Again, that's my two cents and not a license for anybody to do
anything.  This topic did come up recently with regard to accepting
some other kind of outside work into Gentoo, and as I recall there was
some debate over whether the copyright notices could be changed.  I'd
have to dig up the details - I think the issue might have been mooted
before any kind of formal decision was reached...


IS THE NEW UDEV A GOOD/BAD/UGLY IDEA

Seems like this is the main point of this whole thread, and I don't
find it terribly useful to harp on.  If people want to start a udev
fork more power to them.  I'm supportive of that, just as I'm
supportive of having systemd in the tree and unit files for as many
packages as possible.  As projects mature I'd be all for offering them
as options in the handbook.  Gentoo is about choice.
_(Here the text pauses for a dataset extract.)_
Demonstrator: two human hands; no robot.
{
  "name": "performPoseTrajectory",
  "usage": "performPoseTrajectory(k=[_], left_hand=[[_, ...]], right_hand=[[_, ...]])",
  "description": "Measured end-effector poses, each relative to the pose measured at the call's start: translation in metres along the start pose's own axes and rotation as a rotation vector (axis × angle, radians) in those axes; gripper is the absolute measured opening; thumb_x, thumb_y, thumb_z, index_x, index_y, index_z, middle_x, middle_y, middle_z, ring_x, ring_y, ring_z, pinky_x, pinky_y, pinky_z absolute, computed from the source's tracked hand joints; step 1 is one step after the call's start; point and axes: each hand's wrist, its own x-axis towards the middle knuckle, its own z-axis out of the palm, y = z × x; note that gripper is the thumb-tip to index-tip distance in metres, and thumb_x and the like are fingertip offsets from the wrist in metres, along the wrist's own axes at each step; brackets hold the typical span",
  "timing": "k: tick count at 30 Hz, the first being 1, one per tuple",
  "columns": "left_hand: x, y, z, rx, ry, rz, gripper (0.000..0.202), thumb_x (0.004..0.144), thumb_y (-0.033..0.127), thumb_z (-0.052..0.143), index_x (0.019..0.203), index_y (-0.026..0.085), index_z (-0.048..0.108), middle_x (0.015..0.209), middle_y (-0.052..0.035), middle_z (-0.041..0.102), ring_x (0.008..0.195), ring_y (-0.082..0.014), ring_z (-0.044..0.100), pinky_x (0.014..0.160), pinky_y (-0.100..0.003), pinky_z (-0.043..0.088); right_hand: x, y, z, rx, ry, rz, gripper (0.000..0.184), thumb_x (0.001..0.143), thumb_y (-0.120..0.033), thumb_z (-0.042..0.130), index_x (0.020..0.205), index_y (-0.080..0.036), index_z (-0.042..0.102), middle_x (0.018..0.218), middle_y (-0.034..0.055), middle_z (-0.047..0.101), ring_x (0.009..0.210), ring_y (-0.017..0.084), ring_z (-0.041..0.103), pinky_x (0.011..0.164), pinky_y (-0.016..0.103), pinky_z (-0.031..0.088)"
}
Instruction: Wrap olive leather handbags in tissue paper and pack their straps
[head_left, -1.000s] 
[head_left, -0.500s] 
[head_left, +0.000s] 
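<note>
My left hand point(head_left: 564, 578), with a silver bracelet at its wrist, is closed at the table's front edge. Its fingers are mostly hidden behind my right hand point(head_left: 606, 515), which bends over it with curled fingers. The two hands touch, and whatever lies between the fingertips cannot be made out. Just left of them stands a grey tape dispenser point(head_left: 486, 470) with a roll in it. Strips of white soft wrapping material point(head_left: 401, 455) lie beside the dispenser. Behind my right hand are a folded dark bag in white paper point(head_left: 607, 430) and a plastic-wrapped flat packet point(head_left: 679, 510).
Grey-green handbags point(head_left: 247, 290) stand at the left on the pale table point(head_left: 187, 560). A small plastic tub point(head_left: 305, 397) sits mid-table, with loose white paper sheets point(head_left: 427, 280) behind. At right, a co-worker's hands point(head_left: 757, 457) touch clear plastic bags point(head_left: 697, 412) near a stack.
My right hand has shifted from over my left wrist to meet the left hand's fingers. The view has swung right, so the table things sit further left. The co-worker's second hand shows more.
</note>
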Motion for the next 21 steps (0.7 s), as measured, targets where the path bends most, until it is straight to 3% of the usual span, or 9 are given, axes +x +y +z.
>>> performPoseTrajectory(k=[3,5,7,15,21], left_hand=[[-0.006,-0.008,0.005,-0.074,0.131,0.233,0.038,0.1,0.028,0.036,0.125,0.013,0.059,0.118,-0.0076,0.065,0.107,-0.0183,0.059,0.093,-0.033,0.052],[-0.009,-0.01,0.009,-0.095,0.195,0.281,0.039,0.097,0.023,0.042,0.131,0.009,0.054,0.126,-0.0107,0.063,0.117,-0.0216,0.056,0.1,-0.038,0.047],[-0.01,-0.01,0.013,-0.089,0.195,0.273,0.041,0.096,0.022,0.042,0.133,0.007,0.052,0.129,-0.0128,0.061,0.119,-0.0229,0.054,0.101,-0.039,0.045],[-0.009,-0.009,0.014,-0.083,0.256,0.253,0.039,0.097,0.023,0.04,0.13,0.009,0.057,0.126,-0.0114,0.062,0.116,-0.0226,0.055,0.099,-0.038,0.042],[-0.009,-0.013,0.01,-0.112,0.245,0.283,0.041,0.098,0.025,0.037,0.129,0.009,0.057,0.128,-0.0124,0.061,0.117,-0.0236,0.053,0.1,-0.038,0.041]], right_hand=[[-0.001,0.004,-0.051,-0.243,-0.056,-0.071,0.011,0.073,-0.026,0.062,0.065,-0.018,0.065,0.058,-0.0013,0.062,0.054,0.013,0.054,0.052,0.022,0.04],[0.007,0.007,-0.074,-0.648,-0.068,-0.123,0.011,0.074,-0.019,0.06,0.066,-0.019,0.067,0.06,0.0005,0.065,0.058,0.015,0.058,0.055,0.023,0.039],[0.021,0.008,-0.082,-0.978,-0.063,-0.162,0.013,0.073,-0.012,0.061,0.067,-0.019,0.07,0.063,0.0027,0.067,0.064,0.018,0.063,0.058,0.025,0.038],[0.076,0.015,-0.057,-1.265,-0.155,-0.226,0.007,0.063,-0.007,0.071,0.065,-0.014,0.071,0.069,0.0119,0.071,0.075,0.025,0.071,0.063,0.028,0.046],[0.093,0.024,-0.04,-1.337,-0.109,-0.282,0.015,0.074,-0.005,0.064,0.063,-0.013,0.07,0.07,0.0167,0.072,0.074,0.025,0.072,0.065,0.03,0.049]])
Ditto for a /usr move or whatever else.  I think we should have a
reasonable default behavior, and as others have pointed out we could
use profiles to control a bunch of these behaviors globally (like
library install location, and so on).  Again, offer the user the
choice, and generally be conservative with the defaults.

Will all these projects go the distance?  Hard to say.  I agree that
projects inspired by "hate" or whatever often fizzle out, but several
high profile forks have stuck around - usually because of conflict
over the major goals of the project.  The next few years should be
interesting, as the amount of vertical integration seems to be
creeping up, and if a major Gnome release is systemd-only or whatever
that could really bring things to a head.  This almost seems like an
androidification of the traditional linux distro - where choice still
exists but the ability to swap out layers starts to go away unless you
stick with a lighter desktop environment.  Should make things fun for
the toolkit developers when a system might or might not have
dbus/systemd/udev/X11/wayland/linux/bsd and who knows what else.